__Assignment__
Go to the line below containing "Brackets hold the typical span" and print exactly from there through the line containing "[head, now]", both included. Print nothing else.

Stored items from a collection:

● ● ● ● ●

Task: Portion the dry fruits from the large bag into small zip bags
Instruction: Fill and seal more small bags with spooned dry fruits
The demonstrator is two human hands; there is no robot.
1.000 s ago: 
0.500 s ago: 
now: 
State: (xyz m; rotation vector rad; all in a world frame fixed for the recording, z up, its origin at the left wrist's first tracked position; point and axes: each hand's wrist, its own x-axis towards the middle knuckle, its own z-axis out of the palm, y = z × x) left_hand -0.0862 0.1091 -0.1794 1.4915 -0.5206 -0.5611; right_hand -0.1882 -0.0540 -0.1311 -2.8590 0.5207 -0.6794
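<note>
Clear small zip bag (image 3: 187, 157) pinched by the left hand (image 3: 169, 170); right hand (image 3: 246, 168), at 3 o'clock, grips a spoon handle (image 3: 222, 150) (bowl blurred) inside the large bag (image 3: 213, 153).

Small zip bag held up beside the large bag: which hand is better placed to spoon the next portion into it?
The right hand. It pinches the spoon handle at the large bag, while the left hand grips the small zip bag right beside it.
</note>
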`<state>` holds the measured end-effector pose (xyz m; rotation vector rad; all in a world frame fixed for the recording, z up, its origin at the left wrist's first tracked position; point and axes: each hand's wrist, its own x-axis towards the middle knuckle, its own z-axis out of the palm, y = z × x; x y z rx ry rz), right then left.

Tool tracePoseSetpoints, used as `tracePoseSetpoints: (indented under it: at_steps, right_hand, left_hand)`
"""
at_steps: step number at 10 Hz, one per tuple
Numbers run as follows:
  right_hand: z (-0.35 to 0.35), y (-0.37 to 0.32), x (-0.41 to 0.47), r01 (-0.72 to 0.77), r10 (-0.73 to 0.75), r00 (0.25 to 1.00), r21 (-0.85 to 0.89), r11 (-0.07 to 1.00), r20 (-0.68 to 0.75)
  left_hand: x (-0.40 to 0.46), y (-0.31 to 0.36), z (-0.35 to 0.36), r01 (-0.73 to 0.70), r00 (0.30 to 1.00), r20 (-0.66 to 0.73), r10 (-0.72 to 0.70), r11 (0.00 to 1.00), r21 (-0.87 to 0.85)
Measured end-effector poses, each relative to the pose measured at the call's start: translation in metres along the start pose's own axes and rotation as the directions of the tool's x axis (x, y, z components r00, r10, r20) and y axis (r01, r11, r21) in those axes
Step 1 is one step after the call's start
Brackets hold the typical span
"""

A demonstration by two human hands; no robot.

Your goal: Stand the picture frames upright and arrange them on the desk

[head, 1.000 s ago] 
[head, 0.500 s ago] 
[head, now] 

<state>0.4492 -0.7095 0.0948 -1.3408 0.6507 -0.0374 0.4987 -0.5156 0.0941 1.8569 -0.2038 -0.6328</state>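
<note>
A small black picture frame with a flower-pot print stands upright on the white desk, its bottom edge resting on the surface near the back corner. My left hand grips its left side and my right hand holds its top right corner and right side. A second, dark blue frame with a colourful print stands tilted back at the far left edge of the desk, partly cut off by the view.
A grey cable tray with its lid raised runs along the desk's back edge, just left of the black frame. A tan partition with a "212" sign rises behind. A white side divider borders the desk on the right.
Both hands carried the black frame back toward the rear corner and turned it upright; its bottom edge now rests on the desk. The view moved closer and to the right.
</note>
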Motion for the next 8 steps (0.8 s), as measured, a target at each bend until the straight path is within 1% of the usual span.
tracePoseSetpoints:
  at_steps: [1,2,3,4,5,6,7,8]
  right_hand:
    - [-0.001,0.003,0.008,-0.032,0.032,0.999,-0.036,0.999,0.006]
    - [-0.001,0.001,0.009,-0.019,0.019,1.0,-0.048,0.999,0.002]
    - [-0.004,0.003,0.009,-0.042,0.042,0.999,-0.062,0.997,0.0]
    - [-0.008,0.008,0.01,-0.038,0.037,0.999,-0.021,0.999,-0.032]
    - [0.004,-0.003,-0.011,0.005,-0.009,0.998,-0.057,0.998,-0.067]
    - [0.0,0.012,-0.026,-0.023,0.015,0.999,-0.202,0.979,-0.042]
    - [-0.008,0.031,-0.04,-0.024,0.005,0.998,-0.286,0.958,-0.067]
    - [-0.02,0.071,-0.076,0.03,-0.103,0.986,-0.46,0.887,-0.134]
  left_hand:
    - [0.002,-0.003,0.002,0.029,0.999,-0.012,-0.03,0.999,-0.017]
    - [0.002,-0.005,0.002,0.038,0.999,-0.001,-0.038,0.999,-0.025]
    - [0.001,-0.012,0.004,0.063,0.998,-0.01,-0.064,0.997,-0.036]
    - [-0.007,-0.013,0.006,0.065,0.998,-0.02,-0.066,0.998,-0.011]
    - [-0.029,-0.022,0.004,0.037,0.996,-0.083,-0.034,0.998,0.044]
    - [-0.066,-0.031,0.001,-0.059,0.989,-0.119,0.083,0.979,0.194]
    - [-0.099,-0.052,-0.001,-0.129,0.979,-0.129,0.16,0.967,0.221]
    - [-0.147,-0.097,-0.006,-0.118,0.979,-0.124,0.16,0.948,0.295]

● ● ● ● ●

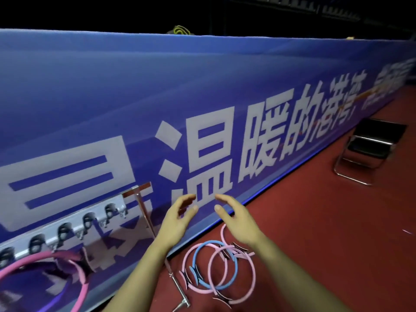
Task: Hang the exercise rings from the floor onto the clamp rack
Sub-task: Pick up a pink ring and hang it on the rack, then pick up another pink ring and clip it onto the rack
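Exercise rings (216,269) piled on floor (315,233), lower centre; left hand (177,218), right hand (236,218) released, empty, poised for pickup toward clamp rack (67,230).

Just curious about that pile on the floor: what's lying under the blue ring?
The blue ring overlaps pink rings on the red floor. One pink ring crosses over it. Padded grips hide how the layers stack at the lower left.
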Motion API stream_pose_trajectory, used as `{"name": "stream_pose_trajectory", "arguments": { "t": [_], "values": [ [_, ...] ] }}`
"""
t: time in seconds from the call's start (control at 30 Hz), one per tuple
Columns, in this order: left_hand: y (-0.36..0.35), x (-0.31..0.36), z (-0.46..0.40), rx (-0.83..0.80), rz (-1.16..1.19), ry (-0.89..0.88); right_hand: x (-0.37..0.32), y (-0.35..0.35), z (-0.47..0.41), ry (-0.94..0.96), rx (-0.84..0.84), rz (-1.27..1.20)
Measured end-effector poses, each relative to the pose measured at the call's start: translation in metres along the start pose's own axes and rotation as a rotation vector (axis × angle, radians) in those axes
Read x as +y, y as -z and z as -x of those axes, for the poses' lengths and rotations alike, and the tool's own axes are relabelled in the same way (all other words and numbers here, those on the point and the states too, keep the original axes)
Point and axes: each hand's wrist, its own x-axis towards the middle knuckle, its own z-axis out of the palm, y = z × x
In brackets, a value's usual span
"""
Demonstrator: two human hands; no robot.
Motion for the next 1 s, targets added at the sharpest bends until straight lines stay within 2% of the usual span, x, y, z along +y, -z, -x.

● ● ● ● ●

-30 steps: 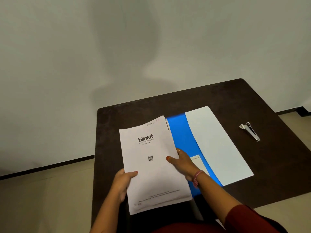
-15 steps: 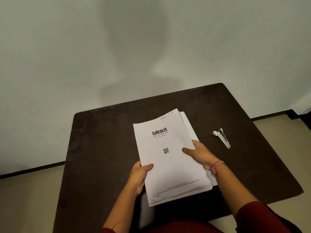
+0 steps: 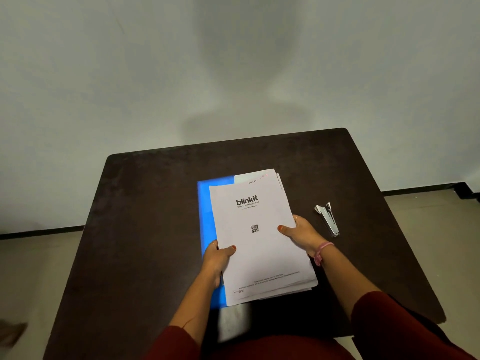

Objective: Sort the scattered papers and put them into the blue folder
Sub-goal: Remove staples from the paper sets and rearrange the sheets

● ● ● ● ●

__Answer to this exercise__
Brackets hold the typical span
"""

A demonstration by two human hands; no robot.

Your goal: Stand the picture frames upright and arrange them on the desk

[head, 1.000 s ago] 
[head, 0.500 s ago] 
[head, now] 

Work on this exercise has been finished.